**PROMPT:**
Write out exactly the lines below that run from the one containing "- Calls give" through the one containing "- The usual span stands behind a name", both included, with no other lines.

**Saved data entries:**
____________

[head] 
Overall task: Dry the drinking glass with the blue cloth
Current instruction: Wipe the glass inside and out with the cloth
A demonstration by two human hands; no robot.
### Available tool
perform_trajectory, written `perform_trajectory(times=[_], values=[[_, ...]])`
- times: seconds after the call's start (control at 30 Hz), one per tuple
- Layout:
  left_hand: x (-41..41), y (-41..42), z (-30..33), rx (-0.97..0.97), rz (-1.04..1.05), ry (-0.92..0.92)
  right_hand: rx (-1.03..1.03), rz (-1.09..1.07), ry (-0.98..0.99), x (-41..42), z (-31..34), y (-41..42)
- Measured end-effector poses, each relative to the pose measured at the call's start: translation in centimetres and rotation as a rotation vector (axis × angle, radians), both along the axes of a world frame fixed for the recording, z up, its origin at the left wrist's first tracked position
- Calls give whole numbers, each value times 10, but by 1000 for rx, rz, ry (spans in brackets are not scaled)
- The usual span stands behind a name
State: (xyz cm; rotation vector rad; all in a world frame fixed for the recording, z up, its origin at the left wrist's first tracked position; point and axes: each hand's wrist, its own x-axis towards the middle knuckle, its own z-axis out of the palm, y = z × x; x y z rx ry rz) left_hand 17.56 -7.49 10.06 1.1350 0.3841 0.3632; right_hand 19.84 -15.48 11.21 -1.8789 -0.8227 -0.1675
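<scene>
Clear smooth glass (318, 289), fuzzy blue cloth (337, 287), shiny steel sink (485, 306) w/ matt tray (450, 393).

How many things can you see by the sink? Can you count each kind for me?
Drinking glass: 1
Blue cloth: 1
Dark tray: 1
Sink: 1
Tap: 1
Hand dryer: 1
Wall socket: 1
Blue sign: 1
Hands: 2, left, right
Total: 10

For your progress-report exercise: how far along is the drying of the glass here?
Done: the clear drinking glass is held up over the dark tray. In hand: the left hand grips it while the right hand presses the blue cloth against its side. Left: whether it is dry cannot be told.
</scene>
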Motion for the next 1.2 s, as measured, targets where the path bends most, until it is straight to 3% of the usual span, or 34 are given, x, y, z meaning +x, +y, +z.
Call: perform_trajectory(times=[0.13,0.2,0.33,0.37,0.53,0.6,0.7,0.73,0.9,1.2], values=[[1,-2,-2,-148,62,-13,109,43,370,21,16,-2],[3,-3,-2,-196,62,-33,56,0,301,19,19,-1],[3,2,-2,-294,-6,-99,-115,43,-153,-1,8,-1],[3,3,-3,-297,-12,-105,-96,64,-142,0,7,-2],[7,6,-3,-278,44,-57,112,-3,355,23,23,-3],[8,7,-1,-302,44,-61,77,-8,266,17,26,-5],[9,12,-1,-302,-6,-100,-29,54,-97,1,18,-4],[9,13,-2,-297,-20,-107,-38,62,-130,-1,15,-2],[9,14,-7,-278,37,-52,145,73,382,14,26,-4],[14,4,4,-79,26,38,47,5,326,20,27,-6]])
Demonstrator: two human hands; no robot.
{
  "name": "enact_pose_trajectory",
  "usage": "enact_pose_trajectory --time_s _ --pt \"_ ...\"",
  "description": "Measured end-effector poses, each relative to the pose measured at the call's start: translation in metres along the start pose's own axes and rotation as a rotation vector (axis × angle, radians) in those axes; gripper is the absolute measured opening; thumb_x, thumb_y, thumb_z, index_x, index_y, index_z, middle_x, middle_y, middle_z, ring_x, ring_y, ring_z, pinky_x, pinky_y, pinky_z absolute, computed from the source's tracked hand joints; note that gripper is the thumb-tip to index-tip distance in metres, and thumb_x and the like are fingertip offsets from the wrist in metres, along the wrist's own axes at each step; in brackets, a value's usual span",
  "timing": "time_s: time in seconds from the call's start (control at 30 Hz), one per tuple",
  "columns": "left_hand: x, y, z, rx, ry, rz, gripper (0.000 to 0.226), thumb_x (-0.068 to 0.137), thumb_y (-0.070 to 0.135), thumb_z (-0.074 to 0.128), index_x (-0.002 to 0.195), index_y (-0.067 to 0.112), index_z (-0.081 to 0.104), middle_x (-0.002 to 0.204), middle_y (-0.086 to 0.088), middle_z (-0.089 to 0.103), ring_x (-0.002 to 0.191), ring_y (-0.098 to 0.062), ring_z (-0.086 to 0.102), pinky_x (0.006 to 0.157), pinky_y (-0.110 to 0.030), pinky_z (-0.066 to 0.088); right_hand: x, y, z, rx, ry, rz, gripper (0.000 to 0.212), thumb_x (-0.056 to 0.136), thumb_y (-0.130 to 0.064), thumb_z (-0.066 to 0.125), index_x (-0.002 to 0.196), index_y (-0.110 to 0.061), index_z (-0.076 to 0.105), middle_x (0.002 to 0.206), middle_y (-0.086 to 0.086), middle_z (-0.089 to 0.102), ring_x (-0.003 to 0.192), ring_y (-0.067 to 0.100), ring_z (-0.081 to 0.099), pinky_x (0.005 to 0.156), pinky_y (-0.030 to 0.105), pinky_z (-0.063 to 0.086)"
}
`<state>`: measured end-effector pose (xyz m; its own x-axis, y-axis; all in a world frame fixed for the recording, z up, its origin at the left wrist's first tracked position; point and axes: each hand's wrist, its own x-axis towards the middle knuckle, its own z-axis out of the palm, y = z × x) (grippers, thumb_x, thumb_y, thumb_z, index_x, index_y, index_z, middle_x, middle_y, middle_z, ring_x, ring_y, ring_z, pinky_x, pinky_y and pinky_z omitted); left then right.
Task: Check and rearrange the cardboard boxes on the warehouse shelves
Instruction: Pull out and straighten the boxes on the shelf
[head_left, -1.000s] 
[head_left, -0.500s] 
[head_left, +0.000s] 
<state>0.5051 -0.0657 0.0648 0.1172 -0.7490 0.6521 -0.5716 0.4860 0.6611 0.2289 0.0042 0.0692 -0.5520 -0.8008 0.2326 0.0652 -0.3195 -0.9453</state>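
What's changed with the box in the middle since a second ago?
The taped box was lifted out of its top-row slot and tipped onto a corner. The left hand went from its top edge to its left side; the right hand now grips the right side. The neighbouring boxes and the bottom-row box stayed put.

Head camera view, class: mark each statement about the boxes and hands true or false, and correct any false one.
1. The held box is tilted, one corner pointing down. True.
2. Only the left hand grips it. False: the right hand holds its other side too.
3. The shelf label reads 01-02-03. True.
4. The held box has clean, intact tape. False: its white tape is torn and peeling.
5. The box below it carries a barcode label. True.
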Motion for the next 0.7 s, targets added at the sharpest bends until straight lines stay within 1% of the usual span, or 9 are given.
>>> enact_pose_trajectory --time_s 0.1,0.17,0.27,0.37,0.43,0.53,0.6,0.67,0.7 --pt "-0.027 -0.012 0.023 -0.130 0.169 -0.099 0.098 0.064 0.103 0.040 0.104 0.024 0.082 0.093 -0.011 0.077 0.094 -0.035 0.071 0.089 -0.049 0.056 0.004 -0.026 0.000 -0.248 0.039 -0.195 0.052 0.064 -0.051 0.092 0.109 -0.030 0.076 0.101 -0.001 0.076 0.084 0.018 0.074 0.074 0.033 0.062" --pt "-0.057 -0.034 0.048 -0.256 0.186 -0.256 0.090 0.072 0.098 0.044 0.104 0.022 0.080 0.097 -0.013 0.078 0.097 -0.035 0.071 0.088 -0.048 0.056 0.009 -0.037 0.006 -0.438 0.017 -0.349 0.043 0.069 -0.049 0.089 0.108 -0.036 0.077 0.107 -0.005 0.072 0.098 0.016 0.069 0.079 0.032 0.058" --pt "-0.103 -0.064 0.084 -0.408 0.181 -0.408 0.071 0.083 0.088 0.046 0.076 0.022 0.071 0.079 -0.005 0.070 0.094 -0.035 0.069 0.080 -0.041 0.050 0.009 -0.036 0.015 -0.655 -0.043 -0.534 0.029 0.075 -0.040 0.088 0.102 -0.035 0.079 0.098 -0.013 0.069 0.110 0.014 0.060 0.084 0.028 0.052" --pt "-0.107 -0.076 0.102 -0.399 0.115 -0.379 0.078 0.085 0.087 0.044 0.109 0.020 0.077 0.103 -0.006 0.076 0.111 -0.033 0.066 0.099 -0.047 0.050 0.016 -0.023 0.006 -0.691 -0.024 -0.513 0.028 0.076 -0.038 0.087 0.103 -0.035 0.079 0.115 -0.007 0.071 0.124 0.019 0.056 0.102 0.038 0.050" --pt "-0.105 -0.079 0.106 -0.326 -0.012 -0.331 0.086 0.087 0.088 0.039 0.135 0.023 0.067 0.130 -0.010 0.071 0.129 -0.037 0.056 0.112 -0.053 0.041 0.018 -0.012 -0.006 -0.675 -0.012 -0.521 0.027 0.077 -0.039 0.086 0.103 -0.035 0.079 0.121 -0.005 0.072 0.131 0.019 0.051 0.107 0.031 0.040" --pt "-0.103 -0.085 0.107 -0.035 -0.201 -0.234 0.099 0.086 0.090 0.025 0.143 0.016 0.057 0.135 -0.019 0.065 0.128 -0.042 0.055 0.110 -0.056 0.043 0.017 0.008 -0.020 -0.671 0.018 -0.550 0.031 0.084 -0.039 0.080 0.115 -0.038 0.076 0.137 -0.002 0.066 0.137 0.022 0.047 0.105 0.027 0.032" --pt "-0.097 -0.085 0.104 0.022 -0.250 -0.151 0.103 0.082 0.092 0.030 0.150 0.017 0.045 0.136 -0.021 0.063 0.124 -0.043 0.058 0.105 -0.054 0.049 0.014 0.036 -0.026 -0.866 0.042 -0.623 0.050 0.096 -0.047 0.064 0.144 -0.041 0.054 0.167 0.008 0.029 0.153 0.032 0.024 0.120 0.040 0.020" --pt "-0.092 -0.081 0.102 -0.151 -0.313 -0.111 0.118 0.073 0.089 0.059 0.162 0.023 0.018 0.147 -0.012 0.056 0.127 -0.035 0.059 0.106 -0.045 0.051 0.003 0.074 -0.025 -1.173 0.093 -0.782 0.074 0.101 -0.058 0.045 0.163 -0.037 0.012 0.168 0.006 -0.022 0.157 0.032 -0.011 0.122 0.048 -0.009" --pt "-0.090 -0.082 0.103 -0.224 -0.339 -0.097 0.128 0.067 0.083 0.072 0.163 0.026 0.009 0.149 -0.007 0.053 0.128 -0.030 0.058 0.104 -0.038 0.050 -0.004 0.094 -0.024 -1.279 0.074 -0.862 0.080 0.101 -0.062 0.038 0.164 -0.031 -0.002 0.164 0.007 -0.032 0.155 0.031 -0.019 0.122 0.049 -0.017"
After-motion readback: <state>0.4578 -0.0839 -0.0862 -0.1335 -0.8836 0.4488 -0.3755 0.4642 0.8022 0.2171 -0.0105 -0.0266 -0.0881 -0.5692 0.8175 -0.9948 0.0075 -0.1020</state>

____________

**FINISHED TASK:**
- Calls give whole numbers, each value times 10, but by 1000 for rx, rz, ry (spans in brackets are not scaled)
- The usual span stands behind a name

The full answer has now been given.